→ **TASK TO CARRY OUT**: Repeat the listing in full, word for word.

→ **DATA EXTRACT**:
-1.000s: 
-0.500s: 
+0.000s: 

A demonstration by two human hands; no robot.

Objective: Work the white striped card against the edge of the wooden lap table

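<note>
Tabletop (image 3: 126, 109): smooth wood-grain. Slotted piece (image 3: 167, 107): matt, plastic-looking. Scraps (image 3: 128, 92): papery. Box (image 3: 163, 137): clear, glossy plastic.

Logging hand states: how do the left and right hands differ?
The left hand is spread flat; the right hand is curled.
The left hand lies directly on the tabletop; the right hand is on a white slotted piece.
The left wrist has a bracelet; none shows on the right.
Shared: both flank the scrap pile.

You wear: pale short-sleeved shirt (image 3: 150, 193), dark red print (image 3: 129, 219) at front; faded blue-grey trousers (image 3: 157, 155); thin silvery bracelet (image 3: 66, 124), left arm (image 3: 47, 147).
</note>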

→ **RESPONSE AREA**:
-1.000s: 
-0.500s: 
+0.000s: 

A demonstration by two human hands; no robot.

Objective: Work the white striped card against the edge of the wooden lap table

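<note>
Tabletop (image 3: 126, 109): smooth wood-grain. Slotted piece (image 3: 167, 107): matt, plastic-looking. Scraps (image 3: 128, 92): papery. Box (image 3: 163, 137): clear, glossy plastic.

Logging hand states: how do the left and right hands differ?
The left hand is spread flat; the right hand is curled.
The left hand lies directly on the tabletop; the right hand is on a white slotted piece.
The left wrist has a bracelet; none shows on the right.
Shared: both flank the scrap pile.

You wear: pale short-sleeved shirt (image 3: 150, 193), dark red print (image 3: 129, 219) at front; faded blue-grey trousers (image 3: 157, 155); thin silvery bracelet (image 3: 66, 124), left arm (image 3: 47, 147).
</note>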

This exercise has now been fully answered.